Task to carry out: Copy out every line of the data where the word "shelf" is found.
=== Data ===
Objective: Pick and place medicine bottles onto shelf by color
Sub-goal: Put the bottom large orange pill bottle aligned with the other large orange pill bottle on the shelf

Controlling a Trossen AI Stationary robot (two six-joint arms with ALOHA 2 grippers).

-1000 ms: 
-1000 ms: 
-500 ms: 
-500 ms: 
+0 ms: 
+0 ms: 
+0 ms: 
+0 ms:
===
Reply:
Objective: Pick and place medicine bottles onto shelf by color
Sub-goal: Put the bottom large orange pill bottle aligned with the other large orange pill bottle on the shelf

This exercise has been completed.